Plus généralement, il faut rappeler, même si cela relève de l’évidence, que l’emploi est un déterminant essentiel pour nos finances sociales, puisque 84 % des ressources sont prélevées sur les revenus d’activité. Il est difficile d’imaginer rétablir les comptes sociaux sans agir prioritairement sur l’emploi. De ce point de vue, le gouvernement auquel vous appartenez doit avoir une action volontariste dans le traitement des plans sociaux qui se multiplient et dont une grande partie ne sont en rien des licenciements économiques, mais s’apparentent plutôt à des licenciements boursiers !

Vous avez parlé tout à l’heure de fiscalité plus juste, plus lisible. Ce ne sont pas vraiment les thèmes que la commission des finances a l’habitude d’examiner, mais sachez que nous serons malgré tout attentifs à cette nouvelle fiscalité en faveur des entreprises, qui devra en tout cas être au service de l’emploi. C’est notre souhait !

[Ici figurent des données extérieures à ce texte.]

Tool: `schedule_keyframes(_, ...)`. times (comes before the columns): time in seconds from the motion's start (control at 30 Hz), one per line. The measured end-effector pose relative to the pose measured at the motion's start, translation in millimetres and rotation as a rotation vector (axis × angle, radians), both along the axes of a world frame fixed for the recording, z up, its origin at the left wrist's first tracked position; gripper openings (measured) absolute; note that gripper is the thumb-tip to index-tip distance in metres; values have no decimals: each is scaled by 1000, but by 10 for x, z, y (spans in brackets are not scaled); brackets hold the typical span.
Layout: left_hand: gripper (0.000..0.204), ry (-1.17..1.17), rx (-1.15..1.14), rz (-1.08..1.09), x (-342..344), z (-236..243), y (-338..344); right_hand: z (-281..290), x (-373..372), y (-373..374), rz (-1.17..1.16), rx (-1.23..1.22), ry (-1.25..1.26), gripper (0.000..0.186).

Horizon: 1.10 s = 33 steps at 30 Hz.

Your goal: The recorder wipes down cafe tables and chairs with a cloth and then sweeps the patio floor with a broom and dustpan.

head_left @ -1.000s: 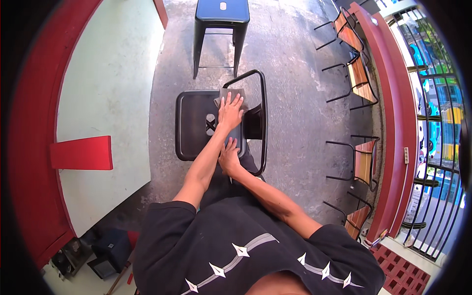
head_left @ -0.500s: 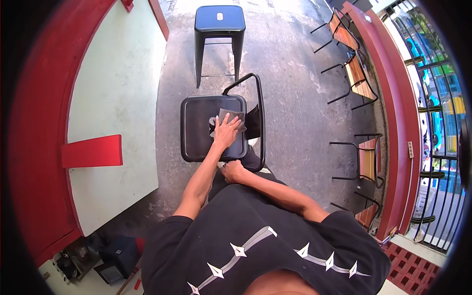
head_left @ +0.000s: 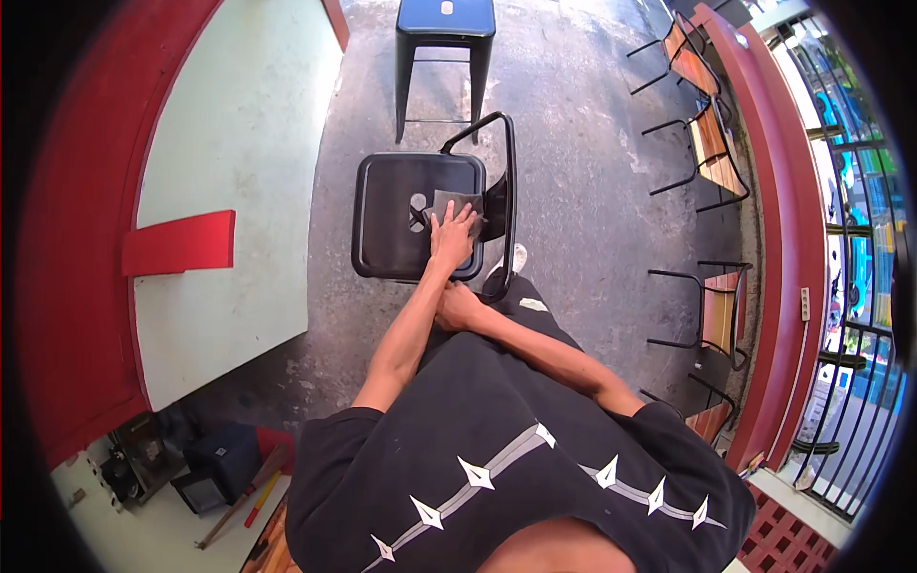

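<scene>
While the left hand (head_left: 453,237) lies spread on grey cloth (head_left: 462,197), the right hand (head_left: 460,307) is part-hidden — grip unclear

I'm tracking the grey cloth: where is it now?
In the head view, the grey cloth lies under the left hand, on the right part of the black chair seat, near the backrest.

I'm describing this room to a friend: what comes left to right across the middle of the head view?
Red edging, pale panel, black metal chair, wood-and-metal chair, maroon beam, black bars.
</scene>
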State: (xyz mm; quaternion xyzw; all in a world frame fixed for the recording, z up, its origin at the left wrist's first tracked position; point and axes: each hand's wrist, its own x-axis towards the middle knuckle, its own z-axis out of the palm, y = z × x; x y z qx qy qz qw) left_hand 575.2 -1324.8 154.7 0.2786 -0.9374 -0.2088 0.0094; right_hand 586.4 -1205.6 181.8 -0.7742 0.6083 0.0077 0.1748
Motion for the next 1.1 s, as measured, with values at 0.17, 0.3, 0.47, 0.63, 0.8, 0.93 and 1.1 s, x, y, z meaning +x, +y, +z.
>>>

Voilà pourquoi, si un rééquilibrage du financement de notre protection sociale est nécessaire, il doit être équitablement réparti, comme je le disais à l’instant, mais, surtout, il ne doit pas s’effectuer au détriment de la consommation et du pouvoir d’achat des ménages, comme le gouvernement précédent a voulu le faire avec la TVA, mesure que nous devons évidemment abroger avant qu’elle n’entre en vigueur.

Chacun a en tête la question de la contribution sociale généralisée, bien que, à ce stade, aucune décision n’ait été arrêtée. Je rappelle que près de 70 % du produit de la CSG provient des revenus d’activité, et 18 % des revenus de remplacement tels que les retraites, les allocations chômage, les indemnités de maladie. On voit bien les conséquences qu’un éventuel relèvement pourrait entraîner sur le pouvoir d’achat des plus modestes et, je vous le disais à l’instant, le rééquilibrage nécessaire à notre protection sociale ne doit pas se faire au détriment du pouvoir d’achat des ménages...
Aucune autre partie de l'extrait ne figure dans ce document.